-- Exercise --
Return all of the listing word for word; the pictures stay out.

-- Data segment --
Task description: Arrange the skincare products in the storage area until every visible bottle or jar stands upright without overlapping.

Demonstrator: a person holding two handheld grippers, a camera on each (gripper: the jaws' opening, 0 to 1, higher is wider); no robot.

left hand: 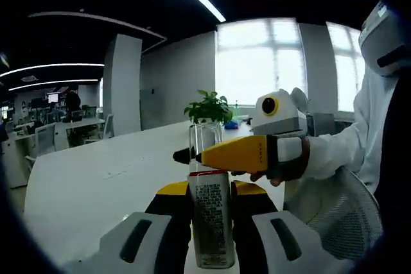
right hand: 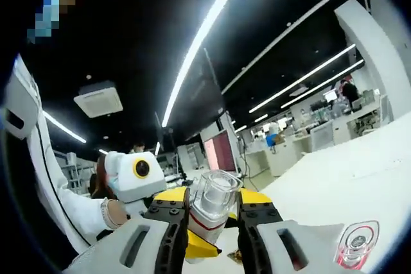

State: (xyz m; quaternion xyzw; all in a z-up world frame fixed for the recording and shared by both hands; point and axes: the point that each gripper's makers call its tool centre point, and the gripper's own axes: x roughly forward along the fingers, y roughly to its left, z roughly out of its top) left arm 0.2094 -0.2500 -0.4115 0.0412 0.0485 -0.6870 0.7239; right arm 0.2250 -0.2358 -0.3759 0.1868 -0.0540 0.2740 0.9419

-- Solved problem --
Task description: Arrange the skincare products in the storage area until every visible bottle or jar stands upright without overlapping.

Demonstrator: a person holding two handheld grippers, a camera on each (gripper: the jaws' opening, 0 to 1, higher is wider); no robot.

left hand: 
right hand: 

State: (xyz m; quaternion xyzw; all in a z-up world frame fixed for the recording and shared by both hands; point and axes: the point that each gripper's makers call its tool centre point, and the gripper's own axes: x roughly forward along the fingers, y roughly to its left, z roughly out of its top) left arm 0.2094 -0.2500 -0.4115 0.0412 0.0485 -0.6870 0.7239; right arm 0.2250 -0.2358 -0.3759 0.1868 -0.0540 0.2740 0.9419

That finishes the output.